The task
Give only the lines from the one containing "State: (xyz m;" through the end of the material below, exactly as written.

•••

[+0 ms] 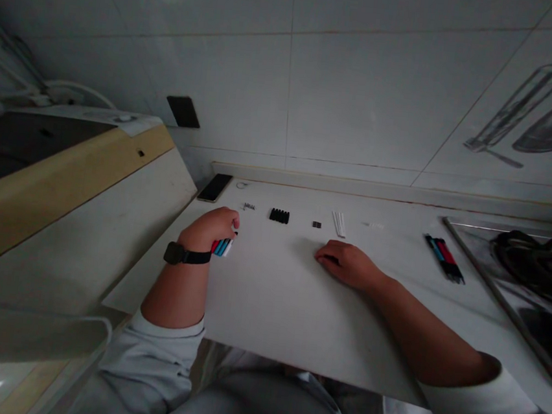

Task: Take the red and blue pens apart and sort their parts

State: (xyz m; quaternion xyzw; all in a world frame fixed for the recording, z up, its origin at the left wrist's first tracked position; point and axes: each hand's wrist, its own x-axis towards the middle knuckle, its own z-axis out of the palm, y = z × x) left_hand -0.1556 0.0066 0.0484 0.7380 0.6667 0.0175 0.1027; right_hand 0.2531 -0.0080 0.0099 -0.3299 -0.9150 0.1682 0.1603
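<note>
My left hand, with a dark watch on the wrist, is over a small row of red, blue and white pen barrels at the left of the white worktop. Its fingers are bent together at the barrels' far end; what they hold, if anything, is hidden. My right hand rests on the worktop with curled fingers, and nothing shows in them. Beyond the hands lie small springs, short black grips, a little group of dark pieces and thin white refills.
A phone and a thin ring lie at the back left. Several pens lie at the right, beside a gas hob. A tilted white panel stands left of the worktop; the tiled wall is behind.
</note>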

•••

Answer to the exercise
State: (xyz m; quaternion xyzw; all in a world frame fixed for the recording, z up, its origin at the left wrist's first tracked position; point and axes: each hand's wrist, its own x-axis towards the middle knuckle, its own z-axis out of the palm, y = z × x) left_hand -0.1556 0.0066 0.0484 0.7380 0.6667 0.0175 0.1027; right_hand 0.2531 -0.0080 0.0099 -0.3299 -0.9150 0.1682 0.1603
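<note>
My left hand, with a dark watch on the wrist, is over a small row of red, blue and white pen barrels at the left of the white worktop. Its fingers are bent together at the barrels' far end; what they hold, if anything, is hidden. My right hand rests on the worktop with curled fingers, and nothing shows in them. Beyond the hands lie small springs, short black grips, a little group of dark pieces and thin white refills.
A phone and a thin ring lie at the back left. Several pens lie at the right, beside a gas hob. A tilted white panel stands left of the worktop; the tiled wall is behind.
</note>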

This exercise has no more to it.